● WORK TASK
The answer should reproduce the listing below character for character.

● DATA BELOW
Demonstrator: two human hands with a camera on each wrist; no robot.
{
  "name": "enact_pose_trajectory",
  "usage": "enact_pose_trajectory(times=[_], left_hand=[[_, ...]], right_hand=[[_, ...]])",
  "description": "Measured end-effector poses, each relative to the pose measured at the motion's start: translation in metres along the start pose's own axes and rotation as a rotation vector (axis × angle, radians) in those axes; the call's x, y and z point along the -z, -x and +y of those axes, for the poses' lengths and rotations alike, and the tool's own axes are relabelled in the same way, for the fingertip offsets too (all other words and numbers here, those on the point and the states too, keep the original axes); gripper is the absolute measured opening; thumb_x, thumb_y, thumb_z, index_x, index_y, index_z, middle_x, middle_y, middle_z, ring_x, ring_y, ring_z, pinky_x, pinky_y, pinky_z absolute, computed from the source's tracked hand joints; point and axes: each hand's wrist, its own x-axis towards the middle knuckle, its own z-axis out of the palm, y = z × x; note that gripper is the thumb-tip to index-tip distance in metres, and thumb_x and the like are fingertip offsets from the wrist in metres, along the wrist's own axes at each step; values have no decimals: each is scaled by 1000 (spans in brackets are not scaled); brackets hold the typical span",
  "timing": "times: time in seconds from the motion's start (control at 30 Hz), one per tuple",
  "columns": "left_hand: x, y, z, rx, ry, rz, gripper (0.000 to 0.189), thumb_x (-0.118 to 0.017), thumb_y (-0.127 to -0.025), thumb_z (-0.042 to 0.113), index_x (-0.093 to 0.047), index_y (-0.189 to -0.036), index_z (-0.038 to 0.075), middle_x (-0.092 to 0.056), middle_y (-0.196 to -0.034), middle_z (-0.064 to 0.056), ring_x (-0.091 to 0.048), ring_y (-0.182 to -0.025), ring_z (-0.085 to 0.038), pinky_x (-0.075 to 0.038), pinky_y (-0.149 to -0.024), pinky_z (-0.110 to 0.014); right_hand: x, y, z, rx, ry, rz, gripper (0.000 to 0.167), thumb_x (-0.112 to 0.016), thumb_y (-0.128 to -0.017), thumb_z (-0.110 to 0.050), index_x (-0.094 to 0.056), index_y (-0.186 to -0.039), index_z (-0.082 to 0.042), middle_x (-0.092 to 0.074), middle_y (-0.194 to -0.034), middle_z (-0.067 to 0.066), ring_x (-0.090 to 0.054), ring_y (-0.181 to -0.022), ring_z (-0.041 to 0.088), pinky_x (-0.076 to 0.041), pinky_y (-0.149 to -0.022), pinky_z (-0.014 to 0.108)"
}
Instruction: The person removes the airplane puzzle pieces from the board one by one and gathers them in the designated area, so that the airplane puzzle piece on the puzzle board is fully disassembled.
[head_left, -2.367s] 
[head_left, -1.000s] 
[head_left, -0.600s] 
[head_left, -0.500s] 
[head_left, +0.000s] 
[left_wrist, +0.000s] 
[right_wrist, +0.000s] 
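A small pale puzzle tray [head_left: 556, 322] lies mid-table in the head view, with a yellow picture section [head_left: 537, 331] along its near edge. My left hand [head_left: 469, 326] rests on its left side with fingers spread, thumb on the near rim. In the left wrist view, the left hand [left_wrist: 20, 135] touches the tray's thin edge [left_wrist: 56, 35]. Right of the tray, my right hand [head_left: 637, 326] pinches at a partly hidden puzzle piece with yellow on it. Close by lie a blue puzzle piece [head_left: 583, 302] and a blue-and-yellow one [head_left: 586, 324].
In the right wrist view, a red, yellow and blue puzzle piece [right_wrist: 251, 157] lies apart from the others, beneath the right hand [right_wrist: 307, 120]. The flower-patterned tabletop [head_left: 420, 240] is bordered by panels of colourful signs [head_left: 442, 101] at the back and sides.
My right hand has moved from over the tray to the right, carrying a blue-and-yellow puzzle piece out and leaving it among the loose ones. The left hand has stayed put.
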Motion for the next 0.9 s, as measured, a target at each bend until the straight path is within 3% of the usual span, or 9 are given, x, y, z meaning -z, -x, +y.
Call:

● SOLUTION
Demonstrator: two human hands with a camera on each wrist; no robot.
{
  "name": "enact_pose_trajectory",
  "usage": "enact_pose_trajectory(times=[_], left_hand=[[_, ...]], right_hand=[[_, ...]])",
  "description": "Measured end-effector poses, each relative to the pose measured at the motion's start: translation in metres along the start pose's own axes and rotation as a rotation vector (axis × angle, radians) in those axes; the call's x, y and z point along the -z, -x and +y of those axes, for the poses' lengths and rotations alike, and the tool's own axes are relabelled in the same way, for the fingertip offsets too (all other words and numbers here, those on the point and the states too, keep the original axes); gripper is the absolute measured opening; thumb_x, thumb_y, thumb_z, index_x, index_y, index_z, middle_x, middle_y, middle_z, ring_x, ring_y, ring_z, pinky_x, pinky_y, pinky_z absolute, computed from the source's tracked hand joints; point and axes: each hand's wrist, its own x-axis towards the middle knuckle, its own z-axis out of the palm, y = z × x; note that gripper is the thumb-tip to index-tip distance in metres, and thumb_x and the like are fingertip offsets from the wrist in metres, along the wrist's own axes at each step; values have no decimals: each is scaled by 1000 (spans in brackets are not scaled); brackets hold the typical span",
  "timing": "times: time in seconds from the motion's start (control at 30 Hz), one per tuple",
  "columns": "left_hand: x, y, z, rx, ry, rz, gripper (0.000 to 0.189), thumb_x (-0.118 to 0.017), thumb_y (-0.127 to -0.025), thumb_z (-0.042 to 0.113), index_x (-0.093 to 0.047), index_y (-0.189 to -0.036), index_z (-0.038 to 0.075), middle_x (-0.092 to 0.056), middle_y (-0.196 to -0.034), middle_z (-0.064 to 0.056), ring_x (-0.091 to 0.048), ring_y (-0.182 to -0.025), ring_z (-0.085 to 0.038), pinky_x (-0.075 to 0.038), pinky_y (-0.149 to -0.024), pinky_z (-0.110 to 0.014); right_hand: x, y, z, rx, ry, rz, gripper (0.000 to 0.167), thumb_x (-0.112 to 0.016), thumb_y (-0.128 to -0.017), thumb_z (-0.110 to 0.050), index_x (-0.094 to 0.056), index_y (-0.186 to -0.039), index_z (-0.082 to 0.042), middle_x (-0.092 to 0.074), middle_y (-0.194 to -0.034), middle_z (-0.067 to 0.066), ring_x (-0.090 to 0.054), ring_y (-0.181 to -0.022), ring_z (-0.041 to 0.088), pinky_x (-0.076 to 0.041), pinky_y (-0.149 to -0.022), pinky_z (-0.014 to 0.108)"
}
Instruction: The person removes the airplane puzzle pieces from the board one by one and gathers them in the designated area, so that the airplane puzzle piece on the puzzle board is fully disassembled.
[head_left, -2.367s] 
[head_left, -1.000s] 
[head_left, -0.600s] 
[head_left, -0.500s] 
[head_left, +0.000s] 
[left_wrist, +0.000s] 
[right_wrist, +0.000s] 
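A small pale puzzle tray [head_left: 556, 322] lies mid-table in the head view, with a yellow picture section [head_left: 537, 331] along its near edge. My left hand [head_left: 469, 326] rests on its left side with fingers spread, thumb on the near rim. In the left wrist view, the left hand [left_wrist: 20, 135] touches the tray's thin edge [left_wrist: 56, 35]. Right of the tray, my right hand [head_left: 637, 326] pinches at a partly hidden puzzle piece with yellow on it. Close by lie a blue puzzle piece [head_left: 583, 302] and a blue-and-yellow one [head_left: 586, 324].
In the right wrist view, a red, yellow and blue puzzle piece [right_wrist: 251, 157] lies apart from the others, beneath the right hand [right_wrist: 307, 120]. The flower-patterned tabletop [head_left: 420, 240] is bordered by panels of colourful signs [head_left: 442, 101] at the back and sides.
My right hand has moved from over the tray to the right, carrying a blue-and-yellow puzzle piece out and leaving it among the loose ones. The left hand has stayed put.
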Motion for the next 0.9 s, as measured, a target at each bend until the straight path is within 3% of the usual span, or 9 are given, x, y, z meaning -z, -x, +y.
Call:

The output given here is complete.